Hypertrophic cardiomyopathy (HCM), the most common inherited heart disease, is frequently caused by mutations in the β-cardiac myosin heavy chain gene (MYH7). Abnormal calcium handling and diastolic dysfunction are archetypical features of HCM caused by MYH7 gene mutations. However, the mechanism of how MYH7 mutations leads to these features remains unclear, which inhibits the development of effective therapies. Initially, cardiomyocytes were generated from induced pluripotent stem cells from an eight-year-old girl diagnosed with HCM carrying a MYH7(C.1063 G>A) heterozygous mutation(mutant-iPSC-CMs) and mutation-corrected isogenic iPSCs(control-iPSC-CMs) in the present study. Next, we compared phenotype of mutant-iPSC-CMs to that of control-iPSC-CMs, by assessing their morphology, hypertrophy-related genes expression, calcium handling, diastolic function and myofilament calcium sensitivity at days 15 and 40 respectively. Finally, to better understand increased myofilament Ca2+ sensitivity as a central mechanism of central pathogenicity in HCM, inhibition of calcium sensitivity with mavacamten can improveed cardiomyocyte hypertrophy. Mutant-iPSC-CMs exhibited enlarged areas, increased sarcomere disarray, enhanced expression of hypertrophy-related genes proteins, abnormal calcium handling, diastolic dysfunction and increased myofilament calcium sensitivity at day 40, but only significant increase in calcium sensitivity and mild diastolic dysfunction at day 15. Increased calcium sensitivity by levosimendan aggravates cardiomyocyte hypertrophy phenotypes such as expression of hypertrophy-related genes, abnormal calcium handling and diastolic dysfunction, while inhibition of calcium sensitivity significantly improves cardiomyocyte hypertrophy phenotypes in mutant-iPSC-CMs, suggesting increased myofilament calcium sensitivity is the primary mechanisms for MYH7 mutations pathogenesis. Our studies have uncovered a pathogenic mechanism of HCM caused by MYH7 gene mutations through which enhanced myofilament calcium sensitivity aggravates abnormal calcium handling and diastolic dysfunction. Correction of the myofilament calcium sensitivity was found to be an effective method for treating the development of HCM phenotype in vitro.
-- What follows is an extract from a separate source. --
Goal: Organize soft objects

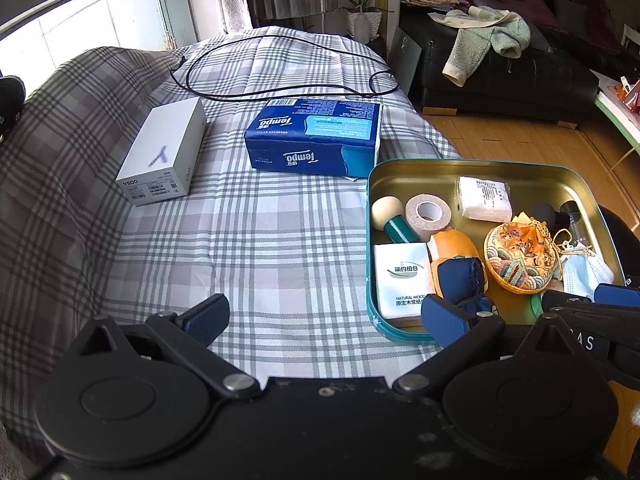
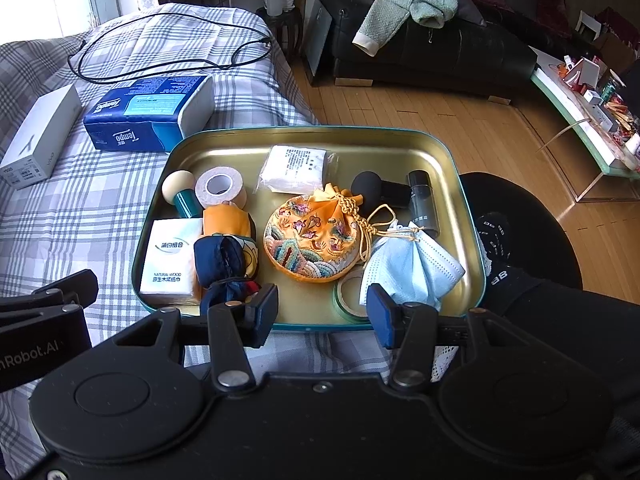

肥厚性心肌病(HCM)是最常见的遗传性心脏病,通常由β-心肌肌球蛋白重链基因(MYH7)突变引起。钙处理异常和舒张功能障碍是由MYH7基因突变引起的HCM的典型特征。然而,MYH7突变如何导致这些特征的机制尚不清楚,这抑制了有效治疗方法的发展。最初,从一名被诊断为HCM的8岁女孩的诱导多能干细胞中产生心肌细胞,该女孩携带MYH7(C.1063)基因G>A)杂合突变(突变- ipsc - cms)和突变校正的等基因ipsc(对照- ipsc - cms)。接下来,我们分别在第15天和第40天通过评估形态学、肥大相关基因表达、钙处理、舒张功能和肌丝钙敏感性来比较突变型ipsc - cms与对照ipsc - cms的表型。最后,为了更好地理解肌丝Ca2+敏感性增加作为HCM中心致病性的中心机制,用马伐卡坦抑制钙敏感性可以改善心肌细胞肥厚。突变型ipsc - cms在第40天表现出面积增大、肌节紊乱增加、肥厚相关基因蛋白表达增强、钙处理异常、舒张功能障碍和肌丝钙敏感性增加,但在第15天仅出现钙敏感性显著增加和轻度舒张功能障碍。左西孟丹增加钙敏感性加重心肌细胞肥厚表型,如肥厚相关基因的表达、钙处理异常和舒张功能障碍,而抑制钙敏感性可显著改善突变型ipsc - cms中心肌细胞肥厚表型,提示肌丝钙敏感性增加是MYH7突变发病的主要机制。我们的研究揭示了MYH7基因突变引起HCM的致病机制,通过MYH7基因突变,肌丝钙敏感性增强加重了钙处理异常和舒张功能障碍。纠正肌丝钙敏感性是体外治疗HCM表型发展的有效方法。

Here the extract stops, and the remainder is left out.